Try it> Each line of the records must appear in your answer exactly, with no pictures.

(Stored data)
+--
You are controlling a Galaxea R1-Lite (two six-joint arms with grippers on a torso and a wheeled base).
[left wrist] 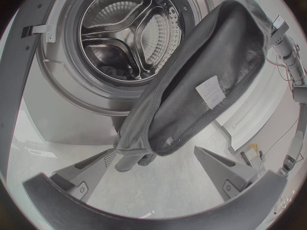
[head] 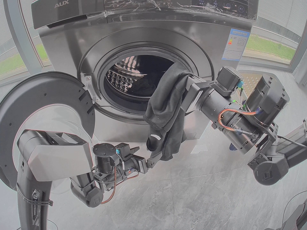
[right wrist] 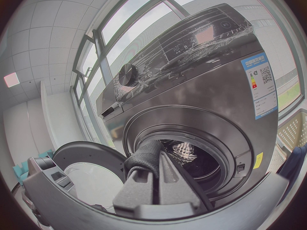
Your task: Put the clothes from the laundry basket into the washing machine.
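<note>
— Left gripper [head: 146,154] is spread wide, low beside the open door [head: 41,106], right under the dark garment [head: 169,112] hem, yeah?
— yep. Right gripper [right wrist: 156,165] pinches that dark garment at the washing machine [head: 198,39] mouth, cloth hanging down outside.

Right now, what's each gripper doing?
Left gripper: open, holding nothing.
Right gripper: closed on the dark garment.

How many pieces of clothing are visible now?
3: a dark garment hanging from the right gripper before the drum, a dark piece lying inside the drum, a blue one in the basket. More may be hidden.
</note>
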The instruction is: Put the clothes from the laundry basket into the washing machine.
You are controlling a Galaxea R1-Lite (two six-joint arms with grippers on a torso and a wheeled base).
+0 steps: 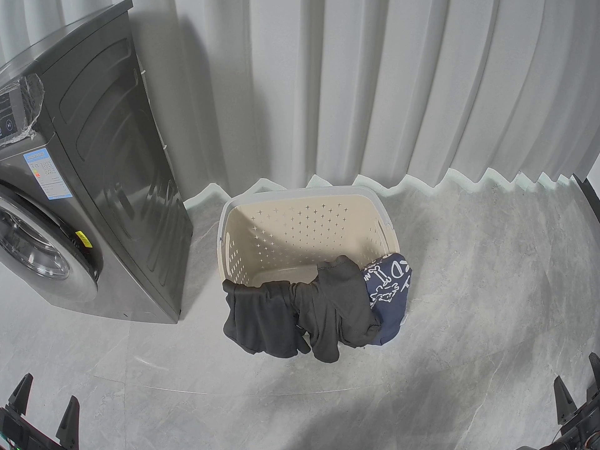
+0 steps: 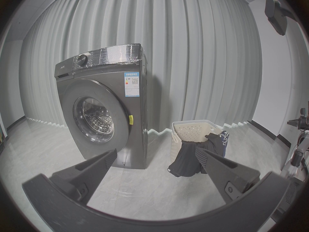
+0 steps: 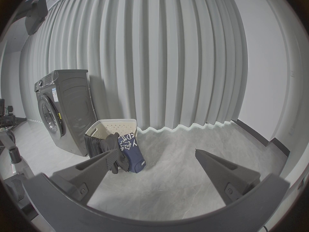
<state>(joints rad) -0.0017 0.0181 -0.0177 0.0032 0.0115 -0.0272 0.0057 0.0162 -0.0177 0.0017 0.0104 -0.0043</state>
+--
Your response>
You are controlling a Galaxea R1-Lite (two six-joint arms with grippers on a torso and a wheeled base).
[left wrist] 
[head] 
[right wrist] 
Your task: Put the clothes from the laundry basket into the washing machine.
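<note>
— Left gripper [head: 146,154] is spread wide, low beside the open door [head: 41,106], right under the dark garment [head: 169,112] hem, yeah?
— yep. Right gripper [right wrist: 156,165] pinches that dark garment at the washing machine [head: 198,39] mouth, cloth hanging down outside.

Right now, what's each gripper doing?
Left gripper: open, holding nothing.
Right gripper: closed on the dark garment.

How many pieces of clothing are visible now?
3: a dark garment hanging from the right gripper before the drum, a dark piece lying inside the drum, a blue one in the basket. More may be hidden.
</note>
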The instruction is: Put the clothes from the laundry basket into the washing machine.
You are controlling a Galaxea R1-Lite (two six-joint arms with grippers on a torso and a wheeled base).
+0 steps: 
+0 steps: 
+0 steps: 
<state>(joints rad) -0.0017 0.0181 -0.0177 0.0032 0.0115 -0.0272 0.0057 0.0162 -0.0177 0.0017 0.0104 -0.0043</state>

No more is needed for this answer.